Kurt L. Sander, D.M.   Northern Kentucky University

One of the most essential features of sacred experience is the awareness of what unites Creator and creation.  It is here in an attempt to foster a sense of oneness with God that the disparate worlds of aesthetics and metaphysics unite in a shared purpose. The effect of such a union, while difficult to articulate in words, is perhaps most vividly experienced in sound. Such is the case with the musical language of Arvo Pärt, a composer who speaks of his work much in the way that a theologian speaks of faith. His unremitting devotion to sacred themes and his ascetic application of prescribed compositional methodology has made him an unmistakable voice in the world of contemporary composition.  Pärt likens the experience of his music to a “memory of paradise that has not really disappeared yet.  How we retrieve that memory,” he adds, “remains a mystery that no craft or analysis can crack.”1  The adoption of the word mystery is particularly appropriate given that most analyses of Pärt’s work which neglect any substantive investigation of an author’s metaphysical inclinations.  In recognizing the mystical theological tradition upon which Pärt’s musical vision is founded, and by studying his compositonal methods under a wider lens, we might gain a better understanding of the composer’s music and how he is able to evoke such powerful reactions among listeners. 

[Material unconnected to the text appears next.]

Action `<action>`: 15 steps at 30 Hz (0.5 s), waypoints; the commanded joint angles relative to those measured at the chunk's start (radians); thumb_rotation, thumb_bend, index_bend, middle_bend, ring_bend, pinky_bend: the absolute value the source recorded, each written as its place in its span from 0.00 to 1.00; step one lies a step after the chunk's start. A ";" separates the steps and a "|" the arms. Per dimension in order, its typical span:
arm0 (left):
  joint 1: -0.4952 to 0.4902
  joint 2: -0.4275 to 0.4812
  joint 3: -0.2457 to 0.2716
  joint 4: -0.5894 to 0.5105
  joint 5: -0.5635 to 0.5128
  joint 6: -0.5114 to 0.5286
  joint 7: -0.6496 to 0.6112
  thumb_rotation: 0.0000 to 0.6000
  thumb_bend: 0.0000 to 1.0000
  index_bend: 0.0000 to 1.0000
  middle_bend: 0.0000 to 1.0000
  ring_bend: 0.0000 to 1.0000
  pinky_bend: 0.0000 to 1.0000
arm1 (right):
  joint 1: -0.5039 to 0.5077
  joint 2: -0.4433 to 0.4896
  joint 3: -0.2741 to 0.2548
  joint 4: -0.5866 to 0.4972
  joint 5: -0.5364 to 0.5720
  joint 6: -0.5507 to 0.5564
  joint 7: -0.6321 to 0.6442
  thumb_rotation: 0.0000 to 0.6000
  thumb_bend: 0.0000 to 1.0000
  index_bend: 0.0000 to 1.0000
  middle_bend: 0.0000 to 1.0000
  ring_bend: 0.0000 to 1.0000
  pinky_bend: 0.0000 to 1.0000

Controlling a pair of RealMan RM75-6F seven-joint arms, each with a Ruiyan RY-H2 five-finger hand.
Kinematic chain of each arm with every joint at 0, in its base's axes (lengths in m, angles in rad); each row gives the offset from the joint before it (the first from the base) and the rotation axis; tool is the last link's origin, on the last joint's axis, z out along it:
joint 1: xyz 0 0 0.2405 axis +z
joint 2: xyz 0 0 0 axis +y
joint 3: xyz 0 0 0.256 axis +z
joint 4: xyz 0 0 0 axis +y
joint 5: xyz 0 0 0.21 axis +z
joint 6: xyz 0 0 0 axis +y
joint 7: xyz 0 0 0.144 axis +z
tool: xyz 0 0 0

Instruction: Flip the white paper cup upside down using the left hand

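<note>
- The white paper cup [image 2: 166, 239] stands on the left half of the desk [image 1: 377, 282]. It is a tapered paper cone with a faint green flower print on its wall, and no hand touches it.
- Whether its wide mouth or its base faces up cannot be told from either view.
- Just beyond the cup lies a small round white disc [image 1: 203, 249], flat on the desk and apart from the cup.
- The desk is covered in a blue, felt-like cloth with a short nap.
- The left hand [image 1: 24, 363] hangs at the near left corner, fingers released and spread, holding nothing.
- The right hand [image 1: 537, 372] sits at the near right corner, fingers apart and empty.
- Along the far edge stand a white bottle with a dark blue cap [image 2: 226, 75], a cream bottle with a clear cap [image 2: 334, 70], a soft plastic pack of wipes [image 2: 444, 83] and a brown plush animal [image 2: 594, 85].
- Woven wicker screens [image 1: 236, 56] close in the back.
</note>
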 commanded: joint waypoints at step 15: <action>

To this end, we might benefit from first consulting the work of author Richard Heinberg who has dedicated an entire book to the study edenic themes entitled Memories and Visions of Paradise.  Here, Heinberg explains how various cultures share a common belief in a prior state of fulfillment and how it manifests itself as a transforming and guiding force in the worship and daily lives of its people.  Such memories, he notes, occupy the rites and religious experiences of numerous cultures throughout the world.  As such they reveal an “innate and universal longing for a state of being that is natural and utterly fulfilling, but from which we have somehow excluded ourselves."2   This central premise of loss speaks directly to the theme of longing that embodies much of Part’s music.  Composition titles like Miserere, Kanon Pojajanen, and Lamentate seem to embody the mournful tone which characterizes Heinberg’s understanding of loss. Yet a somber tone alone does not adaquately convey a sense of paradise lost.  There must be something more to this music than sadness.


This is a point that many critics have attempted to articulate.  In describing Pärt’s work, one critic comments that it is “imbued with a spirit of holiness. . . the soul is opened up and laid bare; nothing is held back, and the spirit of penitence is overwhelming.”3   Testamonials like these abound in reviews of Pärt’s work inviting numerous questions as to how this music is put together.  If we adopt a method of inquiry that establishes analogs in well-established theological sources, we might begin to understand more specifically how this “memory of paradise” manifests itself musically. More importantly, in probing Pärt’s ability to evoke a powerful sacred experience through music, we might gain a better insight into the nature of creativity itself and why it the arts are so essential to the experience of the sacred .

1.Robert Everett-Green, “Arvo Pärt Searches for Echoes of Eden,” Toronto Globe & Mail, 22 January 1996.

2. Richard Heinberg, Memories and Visions of Paradise: Exploring the Universal Myth of a Lost Golden Age, (Los Angeles: Jeremy P. Tarcher, Inc., 1989 ), 81.

3. Arved Ashby, Guide to Records: Pärt, American Record Guide, Nov/Dec 98 Vol. 61, Issue 6. p. 188.